Pues bien, aún con eso, su naturaleza no ha sido explicada de manera plausible. Y es que todavía suscita muchos prejuicios, rechazos y temores. La culpa quizá sea de esos espectáculos sensacionalistas que pululan en las televisiones y en los teatros de medio mundo donde un hipnotizador priva de su voluntad a un número determinado de espectadores.
De los primitivos chamanes a la Edad Media
La palabra «chamán» se asocia a términos como curandero o sanador.

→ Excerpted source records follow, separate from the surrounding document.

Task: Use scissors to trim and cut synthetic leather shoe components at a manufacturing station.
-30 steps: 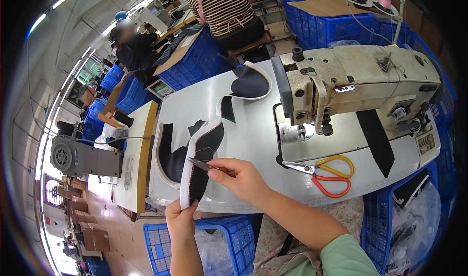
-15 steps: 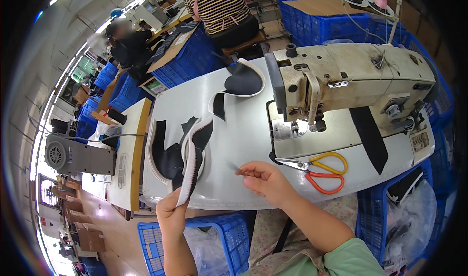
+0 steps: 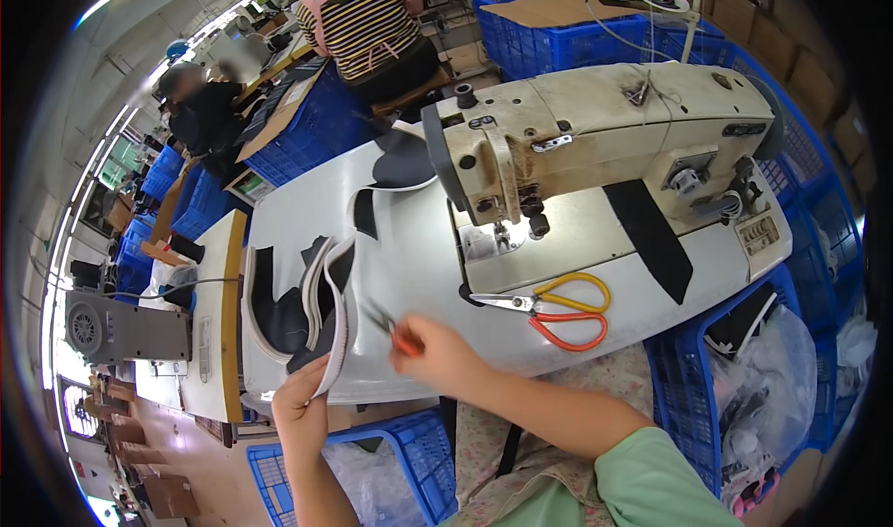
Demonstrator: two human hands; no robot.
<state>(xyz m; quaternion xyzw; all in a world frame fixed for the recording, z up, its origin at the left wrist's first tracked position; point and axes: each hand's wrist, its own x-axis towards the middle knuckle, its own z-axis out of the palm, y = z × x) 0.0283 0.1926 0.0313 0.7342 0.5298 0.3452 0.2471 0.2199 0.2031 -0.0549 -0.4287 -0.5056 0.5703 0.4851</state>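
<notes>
My left hand (image 3: 300, 399) is closed on the lower end of a black shoe-upper piece with a white stitched edge (image 3: 337, 332). This piece stands up from the table and curves away from me. Close to its right side, my right hand (image 3: 435, 352) is closed around small thread snips (image 3: 379, 317); their blades are blurred and point toward the piece, with a bit of orange handle showing. Another curved black and white piece (image 3: 272, 318) lies just left of it. Farther back, a similar piece (image 3: 406, 162) lies partly behind the sewing machine head.
A beige sewing machine (image 3: 605, 122) fills the right of the white table (image 3: 409, 248). Scissors with yellow and red handles (image 3: 569, 332) and a black strip (image 3: 649, 240) lie on it. Blue crates (image 3: 433, 462) stand below the front edge. Two people work beyond.
My right hand has moved toward the held piece, and the snips' blades and orange handle now show. My left hand still grips the piece. The whole view has shifted.
</notes>
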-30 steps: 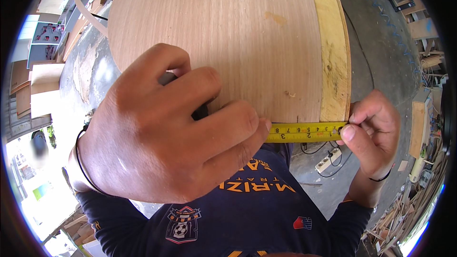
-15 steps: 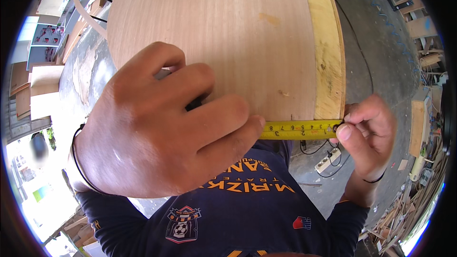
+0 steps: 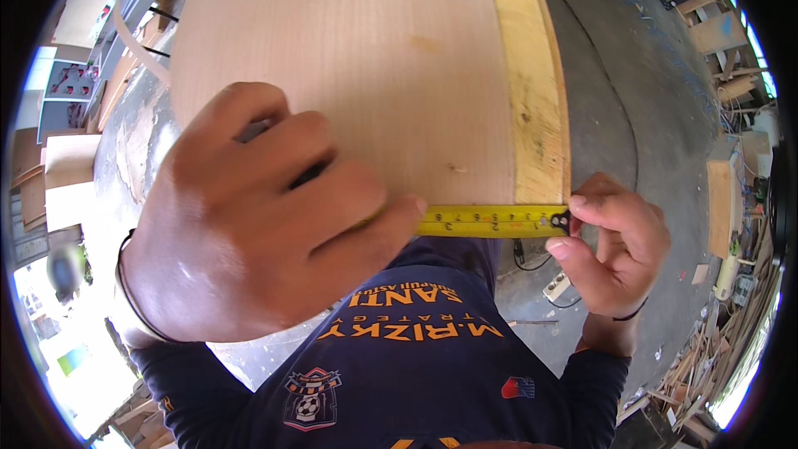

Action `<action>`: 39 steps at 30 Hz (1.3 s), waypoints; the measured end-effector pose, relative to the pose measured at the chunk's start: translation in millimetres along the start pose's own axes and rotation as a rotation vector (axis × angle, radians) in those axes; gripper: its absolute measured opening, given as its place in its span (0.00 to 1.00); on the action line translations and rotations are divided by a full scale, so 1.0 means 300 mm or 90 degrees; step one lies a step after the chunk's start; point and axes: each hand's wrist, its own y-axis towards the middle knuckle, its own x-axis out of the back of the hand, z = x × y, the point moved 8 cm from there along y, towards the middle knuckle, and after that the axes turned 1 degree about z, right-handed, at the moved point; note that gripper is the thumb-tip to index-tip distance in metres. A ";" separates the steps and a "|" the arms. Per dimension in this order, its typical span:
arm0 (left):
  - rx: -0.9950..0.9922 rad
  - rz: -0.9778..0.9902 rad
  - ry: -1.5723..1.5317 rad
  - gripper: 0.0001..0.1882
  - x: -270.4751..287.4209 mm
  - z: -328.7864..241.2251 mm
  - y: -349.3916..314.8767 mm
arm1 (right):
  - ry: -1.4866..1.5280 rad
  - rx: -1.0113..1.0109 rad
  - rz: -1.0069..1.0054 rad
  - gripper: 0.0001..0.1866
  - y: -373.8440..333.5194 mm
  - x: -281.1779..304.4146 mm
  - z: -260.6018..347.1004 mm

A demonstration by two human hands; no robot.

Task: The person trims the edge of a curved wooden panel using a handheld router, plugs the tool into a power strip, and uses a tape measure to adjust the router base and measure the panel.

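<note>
While left hand (image 3: 241, 216) holds tape (image 3: 490, 222), right hand (image 3: 627, 263) at hook (image 3: 560, 221).

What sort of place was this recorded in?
Probably a woodworking shop: a heap of thin brown wood offcuts, a large pale wood-grained panel, and a flat yellow tape measure along its near edge.

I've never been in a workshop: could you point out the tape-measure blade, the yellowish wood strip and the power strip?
Yellow tape-measure blade (image 3: 490, 221): head view, middle of its exposed length.
Yellowish wood strip (image 3: 532, 83): head view, middle of its visible face.
Multi-socket power strip (image 3: 556, 287): head view, its pale socket face.
</note>
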 end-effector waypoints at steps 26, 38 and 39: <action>0.028 -0.048 -0.027 0.14 0.002 -0.001 -0.016 | -0.055 0.008 0.027 0.13 0.022 0.001 0.028; 0.014 -0.046 -0.024 0.15 0.003 -0.002 -0.014 | -0.058 0.015 0.034 0.13 0.023 0.003 0.030; 0.014 -0.046 -0.025 0.15 0.003 -0.003 -0.014 | -0.059 0.016 0.033 0.13 0.022 0.003 0.030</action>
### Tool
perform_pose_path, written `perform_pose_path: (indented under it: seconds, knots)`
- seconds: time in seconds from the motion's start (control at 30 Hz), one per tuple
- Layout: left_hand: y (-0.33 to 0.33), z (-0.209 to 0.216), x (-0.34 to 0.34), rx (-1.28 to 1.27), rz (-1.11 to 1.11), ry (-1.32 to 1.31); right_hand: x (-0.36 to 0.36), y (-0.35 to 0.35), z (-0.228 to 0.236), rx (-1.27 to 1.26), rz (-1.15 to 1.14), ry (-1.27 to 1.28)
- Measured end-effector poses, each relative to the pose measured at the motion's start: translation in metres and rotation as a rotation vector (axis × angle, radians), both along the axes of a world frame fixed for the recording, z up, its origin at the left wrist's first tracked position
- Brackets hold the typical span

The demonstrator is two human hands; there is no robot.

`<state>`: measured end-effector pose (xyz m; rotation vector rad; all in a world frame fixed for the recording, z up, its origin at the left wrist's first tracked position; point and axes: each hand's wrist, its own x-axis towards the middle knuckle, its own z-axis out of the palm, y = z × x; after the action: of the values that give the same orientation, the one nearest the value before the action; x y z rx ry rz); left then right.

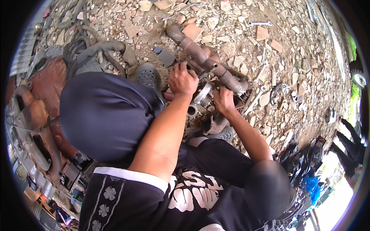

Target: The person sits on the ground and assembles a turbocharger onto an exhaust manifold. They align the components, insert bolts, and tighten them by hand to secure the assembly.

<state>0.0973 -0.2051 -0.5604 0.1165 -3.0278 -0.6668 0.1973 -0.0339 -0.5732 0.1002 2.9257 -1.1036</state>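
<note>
A rusty exhaust manifold [198, 54], made of jointed curved pipes, lies on the stony ground before me. Beside it sits a silver metal housing [203, 93] with a round opening, apparently part of a turbocharger. My left hand [182, 79] is closed at the manifold's near side, fingers curled down. A dark rod with a hollow end [214, 66] sticks out from near its fingertips; whether the hand grips it is hidden. My right hand [224, 99] is closed next to the manifold's lower pipe end, fingertips tucked behind the parts. A rusty flanged pipe [216, 123] lies below it.
Several wrenches [255, 101] lie on the gravel to the right, with a C-shaped metal part [276, 94]. Thick hoses [111, 48] and a reddish-brown engine casing [54, 84] are at left. A grey shoe [147, 77] stands beside my left hand. Dark-clothed legs [348, 146] show far right.
</note>
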Motion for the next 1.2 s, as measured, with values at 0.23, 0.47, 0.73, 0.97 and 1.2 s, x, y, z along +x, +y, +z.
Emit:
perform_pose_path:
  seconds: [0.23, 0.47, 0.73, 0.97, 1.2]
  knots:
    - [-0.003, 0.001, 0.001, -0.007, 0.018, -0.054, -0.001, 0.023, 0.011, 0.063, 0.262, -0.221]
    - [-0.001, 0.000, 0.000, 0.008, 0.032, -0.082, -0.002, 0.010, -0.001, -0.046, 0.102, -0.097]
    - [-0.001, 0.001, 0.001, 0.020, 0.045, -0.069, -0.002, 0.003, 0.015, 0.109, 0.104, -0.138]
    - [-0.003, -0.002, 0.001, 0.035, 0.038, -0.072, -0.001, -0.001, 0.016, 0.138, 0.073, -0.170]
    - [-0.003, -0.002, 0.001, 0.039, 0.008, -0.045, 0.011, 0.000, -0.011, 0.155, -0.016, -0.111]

El chamán es aquella persona que se supone tiene un poder sobrenatural que le permite contactar con espíritus, curar enfermedades, predecir el futuro o incidir sobre las cuestiones meteorológicas, entre otras cuestiones.
Cuando se preparaba para la curación, el chamán solía entregarse a determinadas prácticas que le permitían intensificar sus poderes de concentración. Horas antes de realizar su trabajo, evitaba el contacto con sustancias químicas o con alcohol para así sentirse fuertemente centrado, de manera que ninguna cuestión pudiera distraerle de su objetivo. Incluso podía llegar a aislarse en una cueva o en lo más profundo de un bosque. Era su particular «descenso» a un mundo inferior. A menudo, este viaje lo acompañaba de toques de tambor, cantos, bailes, una serie de actividades que tenían dos rasgos característicos: eran rítmicos y monótonos. La repetición y la continuidad permitían centrarse al chamán, singularizar el espíritu enfermo del paciente y visualizar la curación de la persona que debía sanar.